You are reading content from Scuttlebutt
@Anders %Pnas64BJ60qbHF34BvsHiXYvMRj7CyKq8nsOlDCsWqA=.sha256

SSB Butt2 feed format

First of all about the name, all the creative energy went into designing the format so I went with the default thing of just calling it butt2 :) Happy to entertain suggestions.

mtg art opt artist: Rien

I have been working on a new format for some time now and have a working prototype to make sure that it performs as expected. The reason for a new format are many, but what really made this something we can actually roll out to existing clients was the work we did in the NGI pointer grant on meta feeds.

Instead of copy pasting the whole spec I'll just highlight some of the key points:

Butt2 is a new binary feed format for SSB. The goal is to be simple, easy to integrate into existing implementations, be backwards compatible with existing applications and lastly to be performant.

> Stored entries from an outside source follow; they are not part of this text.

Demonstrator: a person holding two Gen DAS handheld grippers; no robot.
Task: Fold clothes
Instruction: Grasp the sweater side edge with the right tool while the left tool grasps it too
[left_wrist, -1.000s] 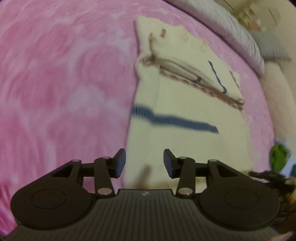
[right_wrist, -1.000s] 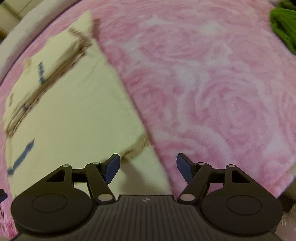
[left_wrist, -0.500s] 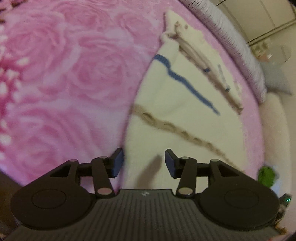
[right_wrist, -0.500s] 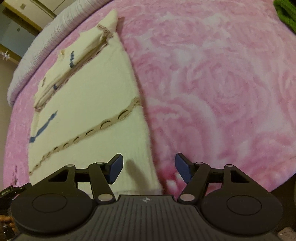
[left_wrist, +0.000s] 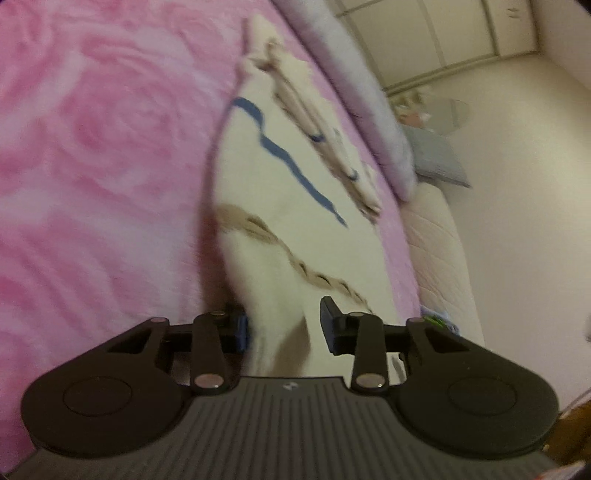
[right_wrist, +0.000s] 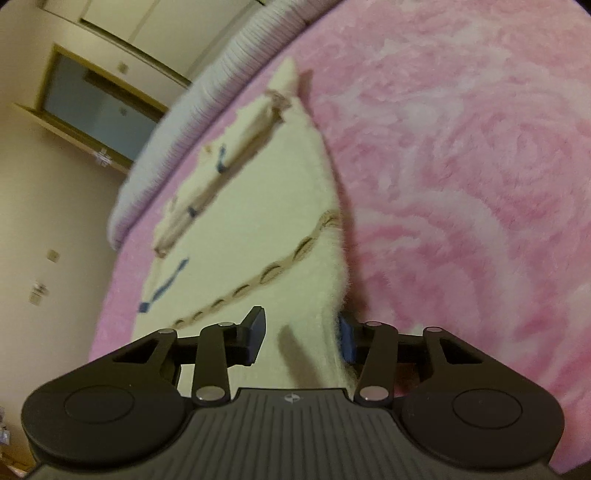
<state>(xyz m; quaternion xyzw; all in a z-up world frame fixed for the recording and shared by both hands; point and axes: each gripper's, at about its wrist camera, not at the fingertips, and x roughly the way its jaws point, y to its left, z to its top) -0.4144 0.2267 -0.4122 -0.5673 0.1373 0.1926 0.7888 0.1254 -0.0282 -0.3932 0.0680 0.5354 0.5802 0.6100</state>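
Note:
A cream knitted garment with a blue stripe and a tan braided band lies on a pink rose-patterned blanket. Its far part is folded over. My left gripper is open, and the garment's near left edge lies between its jaws. In the right wrist view the same garment stretches away from my right gripper, which is open with the near right edge between its jaws. Both near corners look raised off the blanket.
A grey-lilac bolster runs along the far side of the bed, also in the right wrist view. A pale mattress edge and white wall are on the right. A door shows at the far left.
Both grippers have dropped low and moved onto the garment's near edge, which now sits between their jaws. The jaws have narrowed somewhat. The cameras now look flatter along the bed.

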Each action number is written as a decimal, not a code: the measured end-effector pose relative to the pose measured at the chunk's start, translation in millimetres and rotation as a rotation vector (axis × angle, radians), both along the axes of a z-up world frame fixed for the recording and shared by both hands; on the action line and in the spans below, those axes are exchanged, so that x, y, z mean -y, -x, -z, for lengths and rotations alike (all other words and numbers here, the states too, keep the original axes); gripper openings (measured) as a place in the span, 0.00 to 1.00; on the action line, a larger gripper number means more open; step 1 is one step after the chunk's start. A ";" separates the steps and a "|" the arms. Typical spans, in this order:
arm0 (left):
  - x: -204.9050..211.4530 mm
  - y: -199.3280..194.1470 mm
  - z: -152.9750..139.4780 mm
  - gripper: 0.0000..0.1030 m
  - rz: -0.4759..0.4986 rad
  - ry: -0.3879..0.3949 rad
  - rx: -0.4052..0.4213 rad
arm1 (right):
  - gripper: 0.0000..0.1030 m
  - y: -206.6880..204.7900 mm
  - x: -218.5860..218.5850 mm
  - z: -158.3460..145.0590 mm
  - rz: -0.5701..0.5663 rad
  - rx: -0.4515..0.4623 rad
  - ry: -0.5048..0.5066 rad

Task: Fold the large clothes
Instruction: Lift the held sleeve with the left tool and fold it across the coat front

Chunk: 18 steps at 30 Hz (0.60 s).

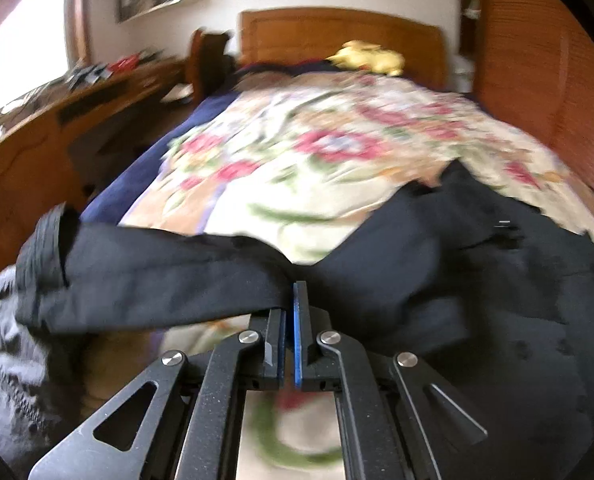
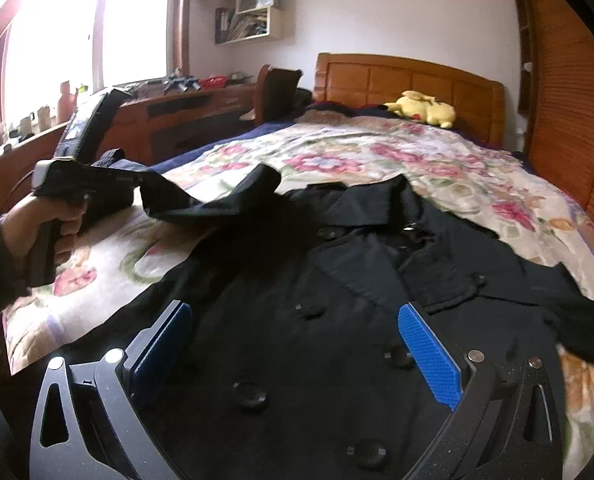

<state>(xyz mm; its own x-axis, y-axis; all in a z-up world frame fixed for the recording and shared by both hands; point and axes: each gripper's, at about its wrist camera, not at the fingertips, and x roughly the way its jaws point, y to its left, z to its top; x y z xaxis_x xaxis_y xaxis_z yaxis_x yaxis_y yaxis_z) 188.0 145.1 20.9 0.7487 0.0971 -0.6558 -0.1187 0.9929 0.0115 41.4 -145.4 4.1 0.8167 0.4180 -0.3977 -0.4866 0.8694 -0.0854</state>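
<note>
- One black coat (image 2: 337, 320) laid front-up on the bed (image 2: 477, 168), filling the lower middle of the right wrist view, with its collar toward the headboard (image 2: 409, 80).
- I count five buttons on the front, maybe more, since it's dark down there.
- One sleeve (image 1: 157, 276) is lifted off the flowered quilt (image 1: 297, 152), stretching from the coat to the left edge of the left wrist view.
- Left gripper (image 1: 293, 300): jaws pinched tight on that sleeve's edge, no gap showing. A hand (image 2: 57, 220) holds it at the middle left of the right wrist view.
- Right gripper (image 2: 297, 344): jaws spread wide over the coat's front, holding nothing.
- One yellow plush toy (image 2: 421, 108) by the headboard.
- Plenty of bare quilt beyond the collar; the slatted wooden wall (image 2: 569, 120) hugs the right edge.
</note>
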 end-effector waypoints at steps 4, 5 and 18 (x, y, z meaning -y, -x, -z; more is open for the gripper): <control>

A benchmark of a prototype shows the time it takes to validate and convert for storing in a database to be reduced in half for single message validation. While bulk validation with a signature for every 25 messages takes roughly 1/7 the time of existing format. To put these numbers into perspective, on an Intel i7-10510U it takes 3 minutes and 20 seconds to validate and convert 1 million messages, while butt2 takes 28 seconds.

I have a pretty good idea of what is needed for this to work in ssb-db2, but would love to hear from other implementations.

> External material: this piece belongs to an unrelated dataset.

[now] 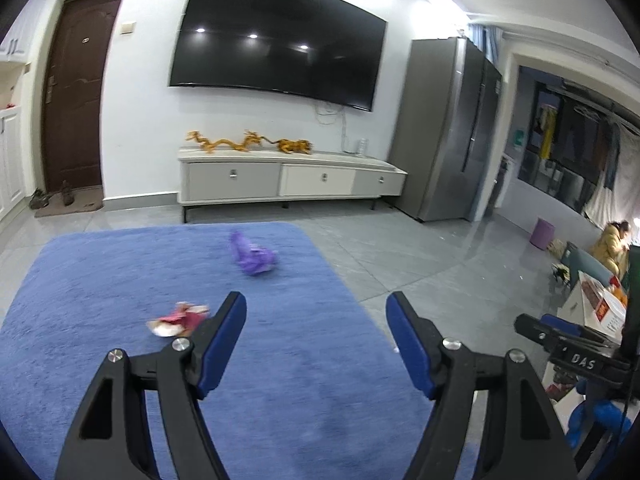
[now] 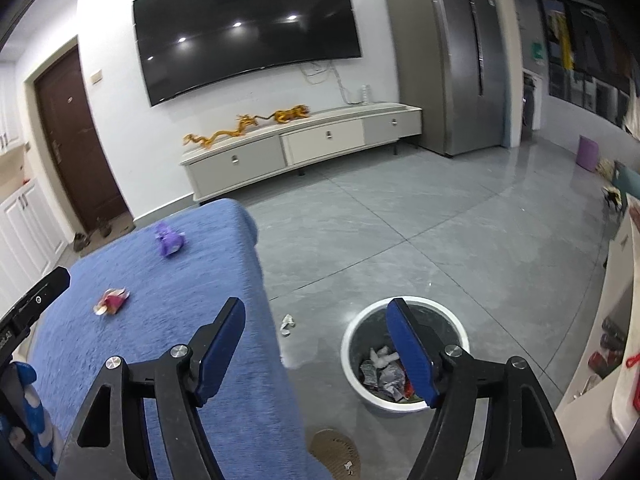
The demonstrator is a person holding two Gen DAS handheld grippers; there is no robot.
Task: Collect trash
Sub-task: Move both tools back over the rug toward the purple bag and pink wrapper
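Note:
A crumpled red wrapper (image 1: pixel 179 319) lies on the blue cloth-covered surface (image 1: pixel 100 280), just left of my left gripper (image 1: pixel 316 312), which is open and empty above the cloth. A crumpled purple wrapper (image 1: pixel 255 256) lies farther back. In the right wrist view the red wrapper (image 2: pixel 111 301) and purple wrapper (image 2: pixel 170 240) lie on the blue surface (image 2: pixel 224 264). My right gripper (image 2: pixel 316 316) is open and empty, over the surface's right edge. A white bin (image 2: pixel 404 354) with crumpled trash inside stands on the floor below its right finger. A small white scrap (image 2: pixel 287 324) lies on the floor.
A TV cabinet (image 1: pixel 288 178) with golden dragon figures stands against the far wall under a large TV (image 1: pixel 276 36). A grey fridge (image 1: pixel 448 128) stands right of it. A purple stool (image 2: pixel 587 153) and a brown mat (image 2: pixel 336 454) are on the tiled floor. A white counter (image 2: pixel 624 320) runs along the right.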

User has not chosen to be hosted publicly
@Anders %OuCPmTXh8y2N9CK/bK7PO6AwuNKIN75D2hFjeR/RS5Y=.sha256

@moid each message signs itself just like current SSB feed format. What is different here is that you can optionally include signatures that spans a range. So lets say you get the first 100 messages from a feed and the author chose to also include signatures for every 25 messages. Then you can check the signatures on message with sequence 25 that covers seq 1-24 and then the signature on the message 25 itself. Similarly for sequence 50 you check sequence 26-49 and then the direct signature on message 50. That way you end up checking 8 signatures instead of 100. This is only for the signature part, you do all the normal checks on the other messages including checking backlinks etc.

We have this kind of debounced validation in db2 already so we should be able to leverage this for the above.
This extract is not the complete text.